## [EXERCISE GOAL]
Go through the listing and retype each line exactly.

━━━━━━━━━━━━━━━━━━━━━━━━━━━━━━

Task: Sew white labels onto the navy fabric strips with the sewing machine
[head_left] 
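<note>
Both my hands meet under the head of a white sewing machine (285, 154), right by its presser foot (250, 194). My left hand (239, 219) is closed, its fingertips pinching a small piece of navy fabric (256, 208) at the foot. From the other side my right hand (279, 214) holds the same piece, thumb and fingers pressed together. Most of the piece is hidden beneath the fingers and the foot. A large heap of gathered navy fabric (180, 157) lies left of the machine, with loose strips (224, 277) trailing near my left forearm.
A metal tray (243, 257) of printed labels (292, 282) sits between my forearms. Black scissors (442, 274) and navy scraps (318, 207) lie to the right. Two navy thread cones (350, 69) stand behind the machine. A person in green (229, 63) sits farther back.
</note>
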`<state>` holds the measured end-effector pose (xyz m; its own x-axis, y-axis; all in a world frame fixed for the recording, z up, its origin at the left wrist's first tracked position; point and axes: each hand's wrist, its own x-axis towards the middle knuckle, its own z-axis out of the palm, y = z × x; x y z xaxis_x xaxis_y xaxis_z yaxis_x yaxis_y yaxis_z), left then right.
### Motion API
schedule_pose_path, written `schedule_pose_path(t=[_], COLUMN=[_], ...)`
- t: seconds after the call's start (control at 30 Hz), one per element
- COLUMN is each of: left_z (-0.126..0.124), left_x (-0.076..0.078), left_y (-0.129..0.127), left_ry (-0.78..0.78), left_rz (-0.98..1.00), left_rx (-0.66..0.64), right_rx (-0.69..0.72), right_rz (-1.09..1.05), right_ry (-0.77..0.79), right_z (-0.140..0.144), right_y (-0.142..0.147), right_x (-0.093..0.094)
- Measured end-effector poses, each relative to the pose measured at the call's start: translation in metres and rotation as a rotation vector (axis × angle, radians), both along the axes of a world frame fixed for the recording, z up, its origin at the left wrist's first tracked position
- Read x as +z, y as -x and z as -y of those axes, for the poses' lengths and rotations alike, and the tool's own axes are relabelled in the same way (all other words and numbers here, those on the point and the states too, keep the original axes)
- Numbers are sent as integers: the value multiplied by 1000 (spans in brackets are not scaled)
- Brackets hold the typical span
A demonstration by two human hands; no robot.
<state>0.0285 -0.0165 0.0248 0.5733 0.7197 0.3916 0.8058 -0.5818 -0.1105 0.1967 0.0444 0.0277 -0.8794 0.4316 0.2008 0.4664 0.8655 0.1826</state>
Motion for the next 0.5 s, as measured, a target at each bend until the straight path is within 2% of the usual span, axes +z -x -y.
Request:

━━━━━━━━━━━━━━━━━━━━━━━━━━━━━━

## [TASK ANSWER]
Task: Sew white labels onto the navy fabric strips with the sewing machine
[head_left] 
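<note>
Both my hands meet under the head of a white sewing machine (285, 154), right by its presser foot (250, 194). My left hand (239, 219) is closed, its fingertips pinching a small piece of navy fabric (256, 208) at the foot. From the other side my right hand (279, 214) holds the same piece, thumb and fingers pressed together. Most of the piece is hidden beneath the fingers and the foot. A large heap of gathered navy fabric (180, 157) lies left of the machine, with loose strips (224, 277) trailing near my left forearm.
A metal tray (243, 257) of printed labels (292, 282) sits between my forearms. Black scissors (442, 274) and navy scraps (318, 207) lie to the right. Two navy thread cones (350, 69) stand behind the machine. A person in green (229, 63) sits farther back.
</note>
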`<state>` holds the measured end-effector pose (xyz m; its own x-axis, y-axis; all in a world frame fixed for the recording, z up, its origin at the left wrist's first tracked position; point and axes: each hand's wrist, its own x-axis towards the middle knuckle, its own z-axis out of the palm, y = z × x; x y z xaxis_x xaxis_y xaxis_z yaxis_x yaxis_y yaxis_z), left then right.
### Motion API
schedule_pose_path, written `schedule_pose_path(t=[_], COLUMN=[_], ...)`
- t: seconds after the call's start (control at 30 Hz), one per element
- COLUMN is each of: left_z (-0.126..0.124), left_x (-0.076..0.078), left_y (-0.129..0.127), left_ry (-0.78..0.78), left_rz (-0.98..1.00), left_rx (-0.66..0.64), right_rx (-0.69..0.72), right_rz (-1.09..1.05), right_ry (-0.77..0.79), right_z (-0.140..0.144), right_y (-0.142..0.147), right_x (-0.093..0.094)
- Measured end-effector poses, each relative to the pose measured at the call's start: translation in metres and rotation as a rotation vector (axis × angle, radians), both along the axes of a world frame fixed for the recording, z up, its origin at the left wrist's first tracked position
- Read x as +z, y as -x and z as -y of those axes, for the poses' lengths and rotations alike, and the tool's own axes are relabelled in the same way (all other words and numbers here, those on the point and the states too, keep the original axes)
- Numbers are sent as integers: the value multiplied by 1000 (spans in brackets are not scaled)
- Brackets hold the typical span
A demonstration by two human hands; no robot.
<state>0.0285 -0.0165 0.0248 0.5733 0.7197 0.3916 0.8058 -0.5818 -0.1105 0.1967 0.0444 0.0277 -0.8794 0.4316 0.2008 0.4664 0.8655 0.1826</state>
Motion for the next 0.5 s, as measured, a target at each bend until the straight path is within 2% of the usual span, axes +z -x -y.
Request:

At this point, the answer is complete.